Research in the Maeder Lab centers on characterizing a key mechanism in gene expression, pre-messenger RNA splicing. Splicing precisely removes non-protein coding sequences from RNA prior to translation into proteins. The mechanism involves large-scale rearrangements of protein-RNA complexes, which must be regulated to ensure both splicing timing and accuracy. Our current work focuses on identifying the mechanisms by which several essential splicing proteins regulate spliceosome assembly and activation. We use a variety of biochemical, molecular biological, and genetics techniques to dissect the importance of protein-nucleic acid and protein-protein interactions in the spliceosome.
The Hunsicker-Wang lab explores the relationship between protein structure and function. Researchers study metalloproteins from a unique bacterium, Thermus thermophilus. These proteins have high stability and make them amenable for structural studies using X-ray crystallography. The proteins that are studied are involved directly or indirectly in the respiration process. The lab uses a combination of mutagenesis, chemical modification, and spectroscopic and structural tools to study these proteins.
In consultation with their academic advisors and the Study Abroad Office, BCMB majors can plan study abroad experiences as part of their degree program.
Center for the Sciences and Innovation
Multidisciplinary undergraduate-centered research opportunities exist in Trinity’s Center for the Sciences and Innovation. The facility features 280,000 square feet of cutting-edge lab and classroom spaces, where students can develop and work on projects, and learn techniques and instrumentation use.
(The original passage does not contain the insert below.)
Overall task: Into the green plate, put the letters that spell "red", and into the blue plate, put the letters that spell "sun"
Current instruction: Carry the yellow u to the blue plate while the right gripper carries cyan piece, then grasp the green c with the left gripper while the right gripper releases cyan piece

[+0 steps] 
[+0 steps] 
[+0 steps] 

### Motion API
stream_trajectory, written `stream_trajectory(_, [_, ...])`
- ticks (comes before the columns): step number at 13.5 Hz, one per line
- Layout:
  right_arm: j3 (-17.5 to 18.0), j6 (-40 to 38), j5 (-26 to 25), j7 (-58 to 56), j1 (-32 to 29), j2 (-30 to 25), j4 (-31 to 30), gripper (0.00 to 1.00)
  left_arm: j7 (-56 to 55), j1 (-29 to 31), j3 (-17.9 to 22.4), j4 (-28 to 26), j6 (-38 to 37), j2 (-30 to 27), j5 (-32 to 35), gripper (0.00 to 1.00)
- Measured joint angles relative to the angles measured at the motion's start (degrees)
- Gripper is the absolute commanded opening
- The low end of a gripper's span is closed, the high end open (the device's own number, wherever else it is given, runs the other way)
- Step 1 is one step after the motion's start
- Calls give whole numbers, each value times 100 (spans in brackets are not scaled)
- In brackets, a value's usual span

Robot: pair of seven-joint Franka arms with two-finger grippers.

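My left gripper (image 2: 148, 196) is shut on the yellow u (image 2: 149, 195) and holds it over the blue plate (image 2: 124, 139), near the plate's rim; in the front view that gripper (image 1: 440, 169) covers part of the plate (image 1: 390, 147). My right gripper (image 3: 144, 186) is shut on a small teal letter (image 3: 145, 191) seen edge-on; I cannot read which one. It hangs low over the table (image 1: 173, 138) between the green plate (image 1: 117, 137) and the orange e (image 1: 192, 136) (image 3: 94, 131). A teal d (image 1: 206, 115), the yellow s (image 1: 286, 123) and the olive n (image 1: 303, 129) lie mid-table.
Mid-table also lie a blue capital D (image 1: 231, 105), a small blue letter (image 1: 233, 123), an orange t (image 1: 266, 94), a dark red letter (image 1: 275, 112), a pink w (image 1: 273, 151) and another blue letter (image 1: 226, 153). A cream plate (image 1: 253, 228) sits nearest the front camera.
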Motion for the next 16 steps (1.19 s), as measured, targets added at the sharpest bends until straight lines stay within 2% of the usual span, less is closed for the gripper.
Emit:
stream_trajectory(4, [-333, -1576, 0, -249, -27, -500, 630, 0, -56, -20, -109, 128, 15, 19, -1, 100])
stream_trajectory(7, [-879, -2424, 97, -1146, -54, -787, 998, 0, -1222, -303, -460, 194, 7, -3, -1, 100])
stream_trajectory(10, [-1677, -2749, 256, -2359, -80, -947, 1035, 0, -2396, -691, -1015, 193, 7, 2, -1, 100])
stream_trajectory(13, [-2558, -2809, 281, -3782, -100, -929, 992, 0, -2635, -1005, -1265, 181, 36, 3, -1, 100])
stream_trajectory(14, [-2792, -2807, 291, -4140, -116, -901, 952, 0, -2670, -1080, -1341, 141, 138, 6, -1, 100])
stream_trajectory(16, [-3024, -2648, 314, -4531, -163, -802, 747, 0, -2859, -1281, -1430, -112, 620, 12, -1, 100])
Students can become members of the American Society for Biochemistry and Molecular Biology (ASBMB). ASBMB members can apply for travel awards to present their research at national conferences.
Outstanding BCMB Student
This award recognizes a single graduating BCMB major for academic and research excellence in the BCMB program.
Mach Research Fellowship
Endowed by Steven Mach (Trinity University Class of 1992), the Mach Fellowships provide funding to rising seniors in STEM programs to support senior year research projects.
BCMB students can explore their disciplinary interests through attendance at seminar events hosted by Biology, Chemistry, Physics and other departments.
When You Graduate
Prepared to find solutions
Whether they continue their education or enter the professional world, graduates are well-versed in the disciplines of chemistry and biology and are equipped to approach problems and offer solutions at the intersections of chemistry and life sciences.
BCMB majors pursue graduate work in biochemical and life sciences. Many graduates attend medical school or postbaccalaureate study in other allied health professions, or enter careers in biotechnology, biomedical sciences, pharmaceutical sales, industry and teaching.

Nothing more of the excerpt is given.